I absolutely love the words - I brought you to myself......... Isn't that a wonderful picture of God? Drawing the Israelites to himself? Carrying them; bringing them; inviting them into a relationship with Him. He desired them to be His treasured possession.

What a beautiful picture of God and His desires for us! I hope that I never get over the amazement of what God did for me by sending His Son. He calls me His son; He calls me His child. Amazing!

Listen to the heart of God in His words; listen to His heart for you; listen to His longing to know you............

Sunday, February 06, 2011

I was watching Day of Discovery this morning. It was about addressing some of the doubts that people have in believing Jesus. One of the things that struck me was the statement "You have to look at the historical facts about Jesus and wrestle with them - he is a living, breathing, documented human who lived and walked this earth and made some claims that you must consider" (my loose interpretation of what was said....).
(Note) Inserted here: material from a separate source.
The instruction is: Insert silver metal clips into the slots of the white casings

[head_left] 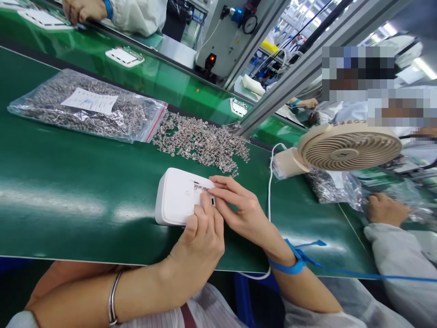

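Brace the white case on the green bench, at its right end, with the right hand, fingers slightly parted; press squarely, gently into the recess with the left hand, fingers bunched; cannot tell if pinching anything with either; beyond, loose metal springs.

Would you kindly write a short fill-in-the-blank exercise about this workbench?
The left hand and right hand touch a case coloured ____.
The strap on the right wrist is ____.
In the picture, the fan is to the ____ of the loose metal parts.
The larger clear bag has a strip coloured ____.

Missing words: white; blue; right; red.
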Demonstrator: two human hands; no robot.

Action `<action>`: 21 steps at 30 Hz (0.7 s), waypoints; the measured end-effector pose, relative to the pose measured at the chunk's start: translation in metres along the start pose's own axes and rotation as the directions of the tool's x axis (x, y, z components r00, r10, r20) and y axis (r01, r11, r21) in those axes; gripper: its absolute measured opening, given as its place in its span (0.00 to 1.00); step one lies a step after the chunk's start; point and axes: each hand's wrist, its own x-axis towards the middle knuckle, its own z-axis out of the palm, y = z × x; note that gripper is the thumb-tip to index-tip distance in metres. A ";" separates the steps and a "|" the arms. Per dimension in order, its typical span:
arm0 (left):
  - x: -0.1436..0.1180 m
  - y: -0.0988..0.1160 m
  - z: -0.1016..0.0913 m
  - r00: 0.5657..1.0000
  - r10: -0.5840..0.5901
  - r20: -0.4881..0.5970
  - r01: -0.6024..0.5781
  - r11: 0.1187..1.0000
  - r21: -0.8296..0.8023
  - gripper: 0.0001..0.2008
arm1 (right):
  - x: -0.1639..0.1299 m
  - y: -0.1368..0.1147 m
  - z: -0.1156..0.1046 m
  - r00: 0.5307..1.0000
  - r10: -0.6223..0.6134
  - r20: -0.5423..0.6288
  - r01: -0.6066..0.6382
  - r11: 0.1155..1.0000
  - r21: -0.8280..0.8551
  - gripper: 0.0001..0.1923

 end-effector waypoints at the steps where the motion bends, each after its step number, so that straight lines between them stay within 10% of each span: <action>1: 0.000 0.000 0.000 1.000 0.004 0.005 -0.004 1.000 0.003 0.21 | 0.002 0.002 0.002 0.999 0.023 -0.028 -0.022 0.998 0.052 0.09; 15: -0.002 -0.009 0.001 1.000 -0.012 -0.028 0.010 0.998 -0.067 0.20 | 0.011 0.008 0.023 0.939 0.315 -0.138 -0.274 0.927 0.256 0.02; 21: -0.020 -0.109 0.023 0.915 -0.391 0.098 0.389 0.920 0.042 0.16 | 0.010 0.020 0.021 0.888 0.440 -0.134 -0.387 0.872 0.299 0.10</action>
Some important issues that were raised in that statement. Did Jesus really live? Is he a myth or a philosophy or simply a good man? How seriously do I have to take his claims? A man named Paul Meier went on to make the statement (my translation): Jesus is not some mythical creation of someone's mind. He is not a "philosophy" or a system of religion. You have to wrestle with the facts of Jesus; the historical documentation of what others have said about Him. By extension, you have to wrestle with his claims and his statements.
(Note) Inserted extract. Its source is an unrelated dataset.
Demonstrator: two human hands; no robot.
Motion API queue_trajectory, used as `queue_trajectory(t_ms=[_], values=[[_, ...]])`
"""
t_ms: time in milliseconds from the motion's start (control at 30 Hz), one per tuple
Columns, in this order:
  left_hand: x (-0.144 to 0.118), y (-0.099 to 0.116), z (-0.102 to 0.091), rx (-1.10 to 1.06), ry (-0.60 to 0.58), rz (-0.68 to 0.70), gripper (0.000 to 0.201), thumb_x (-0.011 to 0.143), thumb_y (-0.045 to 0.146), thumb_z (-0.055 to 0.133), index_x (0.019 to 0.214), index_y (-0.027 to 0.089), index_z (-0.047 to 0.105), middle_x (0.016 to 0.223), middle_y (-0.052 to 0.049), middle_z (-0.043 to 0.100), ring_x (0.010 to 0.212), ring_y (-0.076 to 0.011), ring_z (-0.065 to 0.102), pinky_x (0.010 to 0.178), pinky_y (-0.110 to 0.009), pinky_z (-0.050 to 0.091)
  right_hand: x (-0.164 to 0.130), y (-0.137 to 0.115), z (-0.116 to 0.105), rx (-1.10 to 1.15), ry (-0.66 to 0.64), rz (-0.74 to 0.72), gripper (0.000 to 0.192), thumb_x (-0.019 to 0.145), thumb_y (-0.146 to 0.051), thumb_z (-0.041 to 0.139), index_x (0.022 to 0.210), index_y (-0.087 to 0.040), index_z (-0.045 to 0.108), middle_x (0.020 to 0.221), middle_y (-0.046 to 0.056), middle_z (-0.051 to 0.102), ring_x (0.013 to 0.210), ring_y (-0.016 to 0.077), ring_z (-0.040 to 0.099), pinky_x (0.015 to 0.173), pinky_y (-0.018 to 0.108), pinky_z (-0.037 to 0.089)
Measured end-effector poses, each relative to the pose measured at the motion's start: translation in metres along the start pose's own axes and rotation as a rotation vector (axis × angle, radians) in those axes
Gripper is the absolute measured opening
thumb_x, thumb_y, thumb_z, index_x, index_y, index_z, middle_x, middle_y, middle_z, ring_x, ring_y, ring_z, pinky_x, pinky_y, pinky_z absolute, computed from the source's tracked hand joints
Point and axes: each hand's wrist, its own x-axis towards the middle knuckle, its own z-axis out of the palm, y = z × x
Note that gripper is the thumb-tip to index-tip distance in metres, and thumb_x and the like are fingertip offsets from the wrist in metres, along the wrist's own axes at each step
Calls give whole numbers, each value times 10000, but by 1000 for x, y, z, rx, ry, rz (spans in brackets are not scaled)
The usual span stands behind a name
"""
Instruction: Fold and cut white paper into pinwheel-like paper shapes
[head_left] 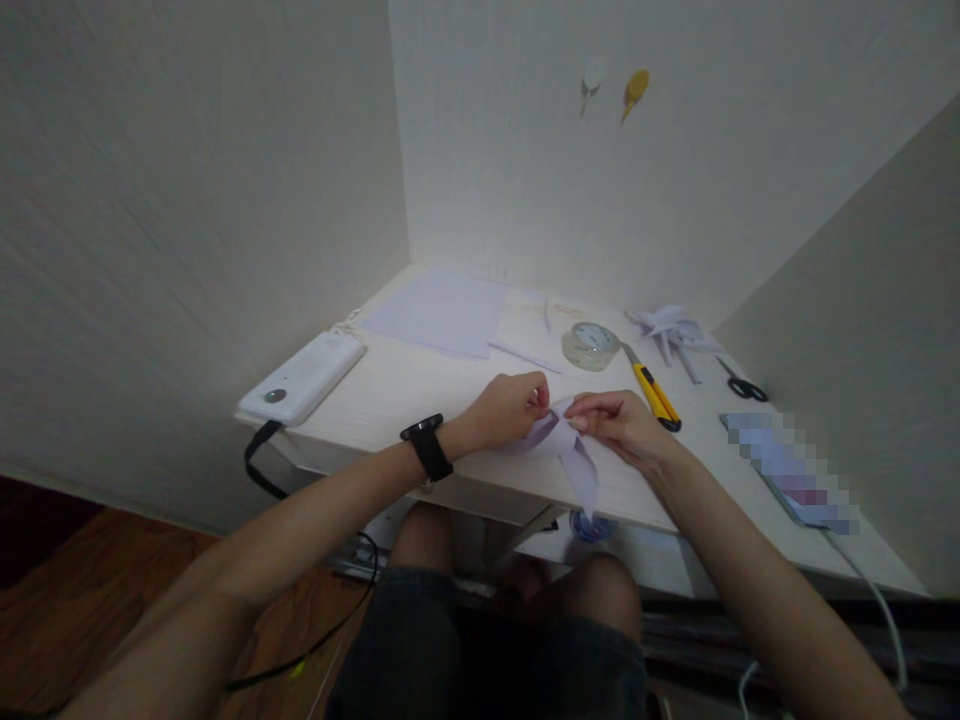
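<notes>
Paper strip [564, 448] at frame centre is part-folded, pinched between left hand [508, 408] and right hand [619, 424]; a finished folded shape [670, 330] lies upper right

pale lilac paper strip [577, 462], yellow-black utility knife [654, 393], black watch [427, 446], white desk [420, 385]

A home craft corner: a small white wooden desk [420, 385] is tucked into a niche of pale textured walls [187, 200] above a brown wooden floor [90, 560]. On the desk lie sheets of pale lilac paper [442, 312], a clear roll of sticky tape [591, 345], a yellow utility knife [654, 392], black-handled scissors [742, 384] and a white power bank [304, 377] at the left.
</notes>
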Motion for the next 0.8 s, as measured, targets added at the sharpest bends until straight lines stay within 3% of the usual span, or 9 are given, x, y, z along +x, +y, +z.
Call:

One of the cool things about this is that God in his divine plan, scripted history in such a way that His words would have external documentation to affirm its validity. I recently read that there was more known documentation of the scriptures than there was of any other historical text or book.

I don't believe God ever intended us to have blind faith. He gave us creation. He gave us a living, breathing, human who walked this planet. He gave us historical documentation in support of his work. He gave us evidence that makes our faith reasonable.